Any discussion about criminal liability, though, also needs to take into account things like The Pentagon Papers, which were provided to Daniel Ellsberg to the New York Times and Washington Post during the height of the final stages of the Vietnam War. Much like Snowden has apparently done, There was no question at the time, or now, that what Ellsberg did was illegal. Indeed, Ellsberg was charged and put on trial, but his case ultimately ended in a mistrial “Due to the gross governmental misconduct and illegal evidence gathering.” In any case, looking at the matter objectively, it’s hard to see any difference between what Ellsberg did and what Snowden did. Indeed, Ellsberg has said much the same thing and said that Snowden was right to flee the country given the current political climate and the manner in which the Federal Government now treats whistleblowers. While I would not necessarily argue that Daniel Ellsberg is the final authority on these issues, but if one believes that he did the right thing in his day, it strikes me that it’s difficult to logically argue that Edward Snowden did the wrong thing leaving aside for the sake of argument the fact that he fled the country.
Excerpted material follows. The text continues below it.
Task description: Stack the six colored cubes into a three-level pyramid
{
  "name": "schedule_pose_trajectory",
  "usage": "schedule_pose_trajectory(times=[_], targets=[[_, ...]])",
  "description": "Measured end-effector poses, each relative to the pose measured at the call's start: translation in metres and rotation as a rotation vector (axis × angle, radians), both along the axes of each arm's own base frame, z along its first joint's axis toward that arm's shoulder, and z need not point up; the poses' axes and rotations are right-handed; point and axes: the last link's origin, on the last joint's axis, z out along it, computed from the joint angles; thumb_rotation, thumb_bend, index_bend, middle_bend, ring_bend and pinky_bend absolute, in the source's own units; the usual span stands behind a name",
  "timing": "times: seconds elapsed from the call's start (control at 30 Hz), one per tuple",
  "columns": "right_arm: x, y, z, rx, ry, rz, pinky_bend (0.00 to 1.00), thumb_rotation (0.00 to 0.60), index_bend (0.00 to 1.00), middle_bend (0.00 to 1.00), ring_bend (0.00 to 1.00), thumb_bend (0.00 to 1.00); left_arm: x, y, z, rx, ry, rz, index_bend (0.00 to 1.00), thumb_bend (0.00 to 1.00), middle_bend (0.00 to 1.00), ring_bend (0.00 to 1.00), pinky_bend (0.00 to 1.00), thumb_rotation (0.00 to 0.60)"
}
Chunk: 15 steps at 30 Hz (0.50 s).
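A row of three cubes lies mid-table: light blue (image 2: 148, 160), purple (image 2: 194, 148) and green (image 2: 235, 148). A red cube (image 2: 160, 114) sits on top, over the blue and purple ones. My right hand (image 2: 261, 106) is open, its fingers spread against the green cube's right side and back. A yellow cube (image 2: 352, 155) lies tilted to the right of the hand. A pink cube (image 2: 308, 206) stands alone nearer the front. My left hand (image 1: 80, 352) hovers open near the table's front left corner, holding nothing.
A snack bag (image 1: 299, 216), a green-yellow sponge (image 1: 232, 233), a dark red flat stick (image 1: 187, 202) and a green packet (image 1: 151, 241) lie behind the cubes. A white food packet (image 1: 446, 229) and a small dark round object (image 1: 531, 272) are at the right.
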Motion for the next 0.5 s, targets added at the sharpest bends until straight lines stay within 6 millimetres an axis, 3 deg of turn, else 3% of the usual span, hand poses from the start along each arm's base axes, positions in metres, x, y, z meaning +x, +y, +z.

So, we come back to the question that the title of this post asks. Has Edward Snowden been vindicated?
As a matter of the criminal law, the answer is quite obviously no, because justification is not a defense to the charges he faces. As a matter of morality, though, I find it to be a harder issue. As I’ve noted here and in other posts, but for his actions, we would not know about any of what the NSA was doing and the manner in which the privacy of American citizens and otherwise innocent people around the world was being violated in the name of the “War On Terror.” In my opinion at least, these are things that we have at least some right to know about rather than having to rely upon the good intentions of people operating completely in secret. Because of him, we’ve opened a debate on privacy, surveillance, and the limits of government authority that is long overdue in this country, and one that we would not be having otherwise. For that reason alone, I’d submit that, yes, he has been vindicated in at least some sense of the word.
Note: This original version of this post incorrectly stated that Daniel Ellsberg had not been charged. This was obviously incorrect and the post has been updated to set forth the correction. My apologies for the error.